Dick,
When we first got our 289 (used) it squeaked & groaned in the rear when coming to a stop. Knowing that it had been driven little, I lightly held my foot on the brake for several miles to let the pads scrub rust off the rotors and heat everything thoroughly. It didn't take long for the noise to go away.
On other vehicles, I have pulled the pads & rotors and basically just deglazed both with success. This consists of going over the surfaces with a Scotchbrite disc on a small rotary air sander. And yes, I did rough up the friction material on the pads this way to break the glaze. Just wear eye protection and a decent respirator. (Keep in mind this is on typical production pads, which have friction material over twice as thick as our Cobra pads, and hence last many more miles. On the Cobra, I'd just get new pads.)

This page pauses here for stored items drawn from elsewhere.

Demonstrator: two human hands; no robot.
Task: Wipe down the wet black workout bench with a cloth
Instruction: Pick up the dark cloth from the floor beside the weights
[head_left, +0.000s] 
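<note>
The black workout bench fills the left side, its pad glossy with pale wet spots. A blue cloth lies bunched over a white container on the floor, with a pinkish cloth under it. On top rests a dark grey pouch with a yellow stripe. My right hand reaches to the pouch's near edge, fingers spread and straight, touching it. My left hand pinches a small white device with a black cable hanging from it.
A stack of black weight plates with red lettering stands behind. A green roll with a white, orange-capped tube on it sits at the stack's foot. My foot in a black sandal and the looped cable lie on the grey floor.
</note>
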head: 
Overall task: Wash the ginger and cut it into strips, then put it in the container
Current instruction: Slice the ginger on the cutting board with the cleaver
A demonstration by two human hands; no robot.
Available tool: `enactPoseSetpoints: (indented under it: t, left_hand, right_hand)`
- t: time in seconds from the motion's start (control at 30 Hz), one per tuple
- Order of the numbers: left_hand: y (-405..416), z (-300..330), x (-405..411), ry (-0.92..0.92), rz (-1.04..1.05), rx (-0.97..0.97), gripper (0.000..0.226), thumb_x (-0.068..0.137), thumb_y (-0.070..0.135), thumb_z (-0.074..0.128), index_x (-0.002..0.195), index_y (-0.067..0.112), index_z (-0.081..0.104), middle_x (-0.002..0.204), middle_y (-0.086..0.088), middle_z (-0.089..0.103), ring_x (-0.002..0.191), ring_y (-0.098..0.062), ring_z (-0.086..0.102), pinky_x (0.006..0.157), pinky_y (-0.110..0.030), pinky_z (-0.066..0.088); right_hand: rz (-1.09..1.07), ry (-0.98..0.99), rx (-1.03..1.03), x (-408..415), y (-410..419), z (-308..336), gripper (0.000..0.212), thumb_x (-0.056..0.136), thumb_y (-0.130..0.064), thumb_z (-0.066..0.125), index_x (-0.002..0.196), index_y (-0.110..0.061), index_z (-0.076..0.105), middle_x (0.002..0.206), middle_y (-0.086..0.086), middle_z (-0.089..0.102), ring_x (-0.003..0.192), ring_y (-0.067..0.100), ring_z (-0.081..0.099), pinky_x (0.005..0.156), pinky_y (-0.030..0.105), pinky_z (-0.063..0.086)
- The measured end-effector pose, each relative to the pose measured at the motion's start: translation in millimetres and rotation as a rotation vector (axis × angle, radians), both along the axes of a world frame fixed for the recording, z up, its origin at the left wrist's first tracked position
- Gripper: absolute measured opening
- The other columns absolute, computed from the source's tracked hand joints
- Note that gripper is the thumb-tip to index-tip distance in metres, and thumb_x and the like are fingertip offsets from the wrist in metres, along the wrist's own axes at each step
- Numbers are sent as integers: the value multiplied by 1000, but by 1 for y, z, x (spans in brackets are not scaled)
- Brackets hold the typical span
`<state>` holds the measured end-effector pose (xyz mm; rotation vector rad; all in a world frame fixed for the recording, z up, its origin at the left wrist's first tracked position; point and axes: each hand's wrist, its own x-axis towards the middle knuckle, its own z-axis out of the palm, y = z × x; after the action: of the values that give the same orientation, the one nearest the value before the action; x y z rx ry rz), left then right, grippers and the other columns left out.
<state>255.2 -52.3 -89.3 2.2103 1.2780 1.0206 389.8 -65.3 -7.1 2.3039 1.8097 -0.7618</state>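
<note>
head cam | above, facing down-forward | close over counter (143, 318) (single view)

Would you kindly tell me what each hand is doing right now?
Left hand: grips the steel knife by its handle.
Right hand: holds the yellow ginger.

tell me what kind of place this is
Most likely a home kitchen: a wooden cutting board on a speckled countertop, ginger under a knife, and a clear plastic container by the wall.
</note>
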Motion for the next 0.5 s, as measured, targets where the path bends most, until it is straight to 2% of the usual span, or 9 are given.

As far as effort, the top thing you can do is break the pads in via the instructions on this web site (search will turn them up).
Another note about effort. I discovered that a great deal of the "poor braking" on these cars is a perception issue (at least it was to me). With the factory Wilwood pedal setup, I literally felt like I was going to push the pedal through the floor before the car would stop. Anyhow, I wanted to raise the brake pedal anyway, so I made up some extended clevises and installed them on the balance bar. The pedal came right up, and HOLY COW! The car stops so much better!
Now, I know good and well that raising the pedal didn't actually change the amount of leg effort required to stop. BUT - it put the pedal in a position that I am more naturally comfortable with. It now "feels" like the pedal in my Jeep, in my Chevelle, even like the one on our John Deere tractor! This feel is familiar to my leg, and so the PERCEPTION is that the braking is now much easier. Sure, the pedal position would be lousy for a real race driver who likes to heel-toe. But, I aren't one of those guys.
Anyhow, just some thoughts that might help.